After it became the official religion, then yes all others were suppressed, which was unfortunate. I think this was probably done to encourage unity and cohesiveness within the empire.

The client kings and chiefs, particularly in Europe, to a great extent adopted the religion and encouraged their people to follow suit, which they pretty much did. It wasn't the great disruption as many like to portray it.

Most of the persecutions weren't aimed at pagans so much as they were aimed at rival, so-called "heretical" sects within Christianity itself.

By the way, that was a mouthful of holiday greetings there. I didn't realize there were so many different ones just for this period.

Nevin said...

Ren : Please do! thanks...

Frank Partisan said...

Pagan: Later the life after, became the selling point.

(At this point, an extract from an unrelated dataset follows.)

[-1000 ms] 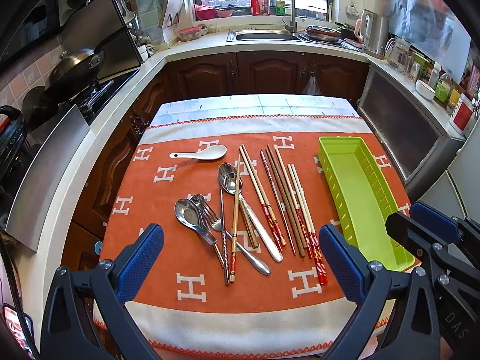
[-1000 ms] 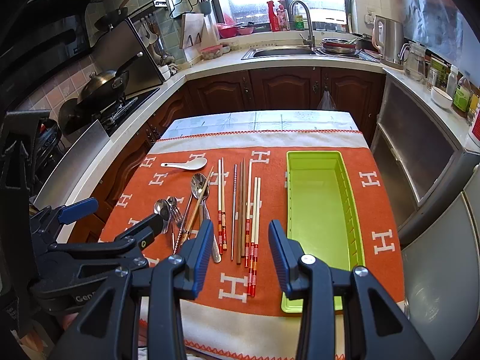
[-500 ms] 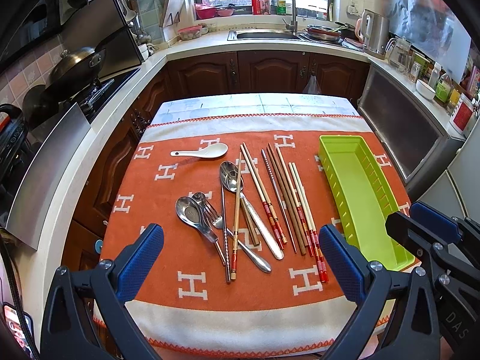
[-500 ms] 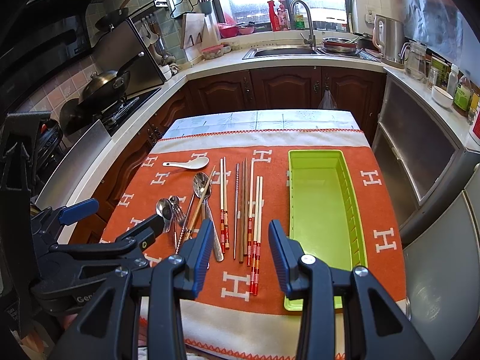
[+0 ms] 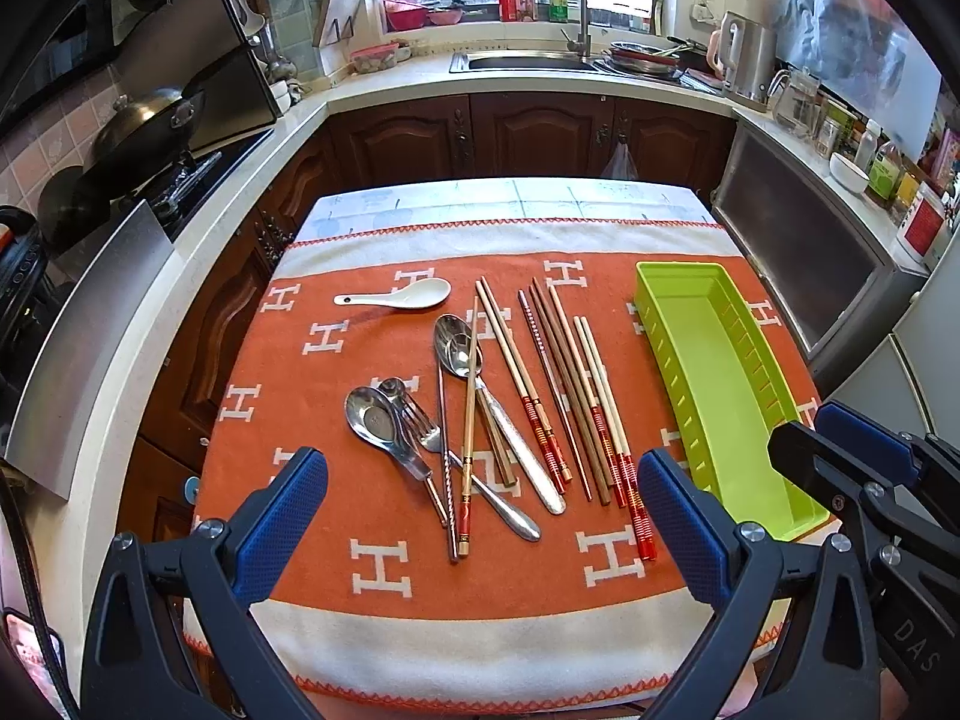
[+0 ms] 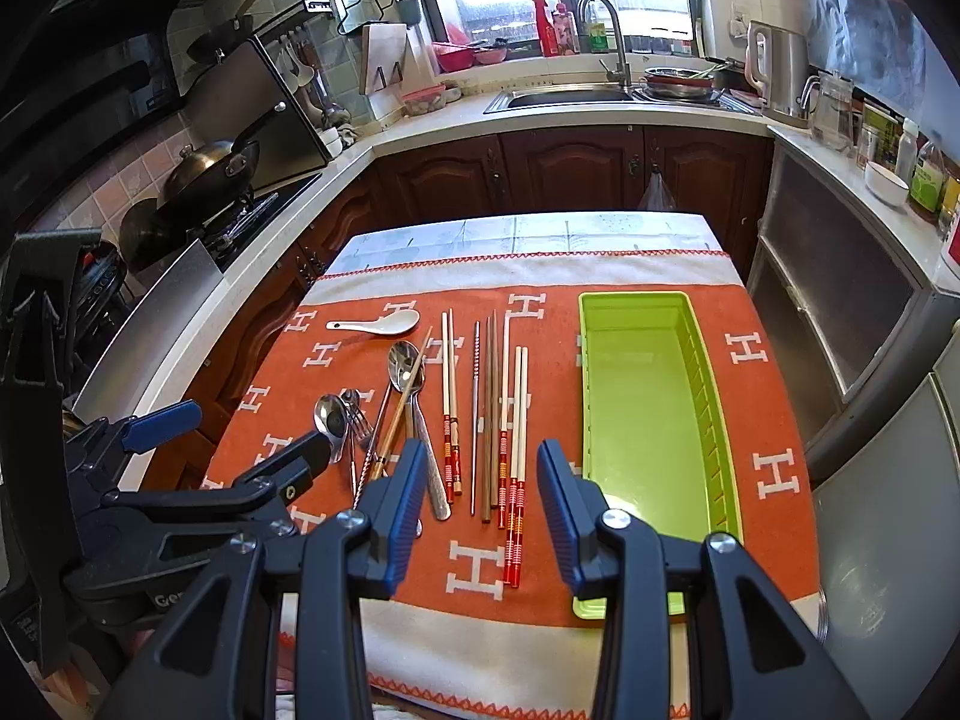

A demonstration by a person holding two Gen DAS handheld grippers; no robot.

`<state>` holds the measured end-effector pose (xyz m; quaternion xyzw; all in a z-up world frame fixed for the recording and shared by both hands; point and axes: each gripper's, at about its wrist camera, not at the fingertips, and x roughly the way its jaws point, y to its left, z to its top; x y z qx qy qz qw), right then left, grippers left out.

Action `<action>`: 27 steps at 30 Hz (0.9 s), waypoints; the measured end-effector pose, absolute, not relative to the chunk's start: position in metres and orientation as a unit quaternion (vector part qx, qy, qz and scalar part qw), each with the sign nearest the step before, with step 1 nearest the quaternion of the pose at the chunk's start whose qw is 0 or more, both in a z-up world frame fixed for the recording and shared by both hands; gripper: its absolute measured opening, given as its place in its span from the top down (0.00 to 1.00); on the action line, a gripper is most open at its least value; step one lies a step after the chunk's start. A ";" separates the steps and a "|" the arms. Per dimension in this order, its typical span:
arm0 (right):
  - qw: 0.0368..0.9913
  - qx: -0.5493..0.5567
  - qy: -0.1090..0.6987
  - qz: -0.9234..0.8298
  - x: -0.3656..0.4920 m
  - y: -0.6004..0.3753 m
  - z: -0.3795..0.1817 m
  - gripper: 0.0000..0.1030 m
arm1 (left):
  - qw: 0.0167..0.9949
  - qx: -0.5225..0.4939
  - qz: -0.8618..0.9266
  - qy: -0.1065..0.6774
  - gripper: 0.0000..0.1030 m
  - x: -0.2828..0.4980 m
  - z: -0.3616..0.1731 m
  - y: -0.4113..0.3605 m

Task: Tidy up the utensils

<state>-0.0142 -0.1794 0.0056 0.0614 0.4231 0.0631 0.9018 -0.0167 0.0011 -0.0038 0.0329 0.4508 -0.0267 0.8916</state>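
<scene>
Several chopsticks, metal spoons, a fork and a white ceramic spoon lie loose on an orange cloth. An empty lime-green tray stands to their right. My left gripper hangs open above the cloth's near edge, in front of the utensils, holding nothing. My right gripper is open too, over the red-banded chopstick ends, just left of the tray. Each gripper shows in the other's view.
The cloth-covered table stands in a U-shaped kitchen. A stove with a wok is on the left, a sink at the back, a counter with a kettle and jars on the right.
Both grippers have crept slightly forward toward the utensils. Nothing on the cloth has moved, and both grippers stay open.
</scene>
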 end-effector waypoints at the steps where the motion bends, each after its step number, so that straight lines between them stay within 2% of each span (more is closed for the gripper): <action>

Nevin: I added it to comments at your blog.

Gregory A. Butler said...

Please explain this statement

"This post is not for or against Christianity or religion. It is a historical and dialectical materialist analysis of the class forces that caused its creation."

I've been a communist for 29 years - since I was 12 years old - and it was always clear to me that communists are atheists


So, by definition, communists have to be "against Christianity or religion" - unless, of course, we're in the business of popular frontist pandering.

Anonymous said...


Renegade Eye is presenting "a historical and dialectical materialist analysis of class forces that caused" the creation of Christianity. The purpose is to inform, not to convince. It does not argue for or against; it states a position.

The post is neither for, nor against Christianity. The stated position however...

white rabbit said...

Just a couple of points: The Magi (and whethjer they literally existed and showed up is neither here or there) are unlikely to have been Jewish. The symbolism (and we are dealing with Gospel writers who were steeped in the tradition of making points through allegory) is that the witnesses are foreigner and non-Jews (the Magi) and the ritually unclean (shepherds whose occupation meant that they were unable to follow the hygeine laws. This symbolism is loaded with meaning.
Jesus is just a Greek-ification (as it were) of Joshua or Yehoshua. No big deal there.